What is being asked: Using the data below, return every line that holds the word "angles".
Information shown section start
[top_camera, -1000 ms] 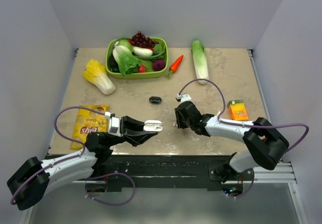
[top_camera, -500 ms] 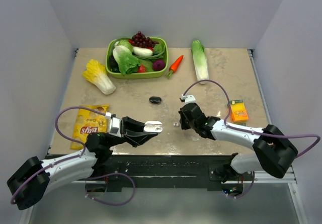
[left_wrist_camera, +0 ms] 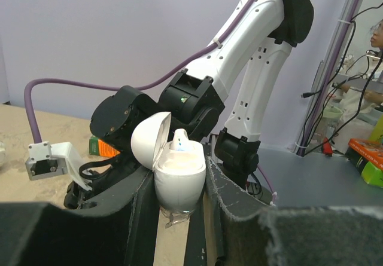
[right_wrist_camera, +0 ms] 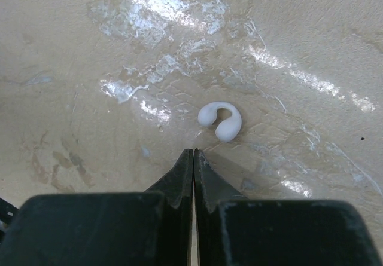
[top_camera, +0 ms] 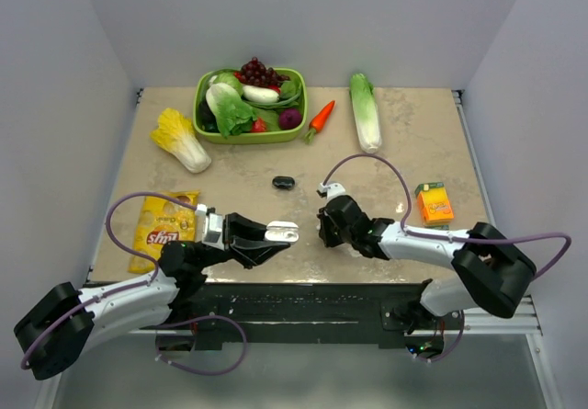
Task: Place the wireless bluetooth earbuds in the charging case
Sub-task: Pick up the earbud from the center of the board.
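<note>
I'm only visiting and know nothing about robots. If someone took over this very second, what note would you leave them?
Left gripper: shut on the charging case, lid open.
Right gripper: shut, empty, tips just short of an earbud lying on the table.
Done: one bud looks seated in the case, though it's hard to be sure.
Left: pick up the loose earbud and put it in the case.

Counter: beige marbled top, glossy in places.
Far left: green basket heaped with vegetables and grapes.
Beside basket: carrot just to its right.
Far right: long green lettuce.
Left: yellow-leaved cabbage.
Near left: chip bag, flat.
Middle: small dark object.
Right: orange juice carton.
Near middle: curved white earbud, lying alone.
</note>
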You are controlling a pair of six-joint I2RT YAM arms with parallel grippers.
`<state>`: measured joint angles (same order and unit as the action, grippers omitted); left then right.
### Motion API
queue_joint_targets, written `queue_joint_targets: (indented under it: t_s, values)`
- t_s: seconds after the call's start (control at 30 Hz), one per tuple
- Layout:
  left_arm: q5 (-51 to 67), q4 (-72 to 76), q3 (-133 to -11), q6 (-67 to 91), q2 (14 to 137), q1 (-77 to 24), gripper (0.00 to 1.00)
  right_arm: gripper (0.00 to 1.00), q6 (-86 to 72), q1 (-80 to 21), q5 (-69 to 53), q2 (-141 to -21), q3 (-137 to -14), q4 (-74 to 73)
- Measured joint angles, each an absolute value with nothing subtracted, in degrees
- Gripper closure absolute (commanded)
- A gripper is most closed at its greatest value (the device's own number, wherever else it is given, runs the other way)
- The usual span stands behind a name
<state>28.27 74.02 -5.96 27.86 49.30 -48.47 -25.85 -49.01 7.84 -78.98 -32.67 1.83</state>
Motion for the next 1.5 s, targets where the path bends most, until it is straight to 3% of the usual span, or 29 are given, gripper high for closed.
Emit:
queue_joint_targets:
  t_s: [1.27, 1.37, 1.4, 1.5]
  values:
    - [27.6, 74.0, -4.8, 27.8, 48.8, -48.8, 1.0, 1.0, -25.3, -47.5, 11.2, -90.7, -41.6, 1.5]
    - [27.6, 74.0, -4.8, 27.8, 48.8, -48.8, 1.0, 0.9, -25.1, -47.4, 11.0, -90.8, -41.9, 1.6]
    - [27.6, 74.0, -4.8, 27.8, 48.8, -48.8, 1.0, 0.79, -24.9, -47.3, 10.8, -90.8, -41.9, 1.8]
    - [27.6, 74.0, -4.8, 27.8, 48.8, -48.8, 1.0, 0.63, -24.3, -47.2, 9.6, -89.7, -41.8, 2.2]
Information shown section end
Completed exercise:
`<state>`: measured joint angles (same order and unit as the action, grippers omitted); left then right.
- Measured joint angles, each an absolute value with nothing subtracted, in degrees

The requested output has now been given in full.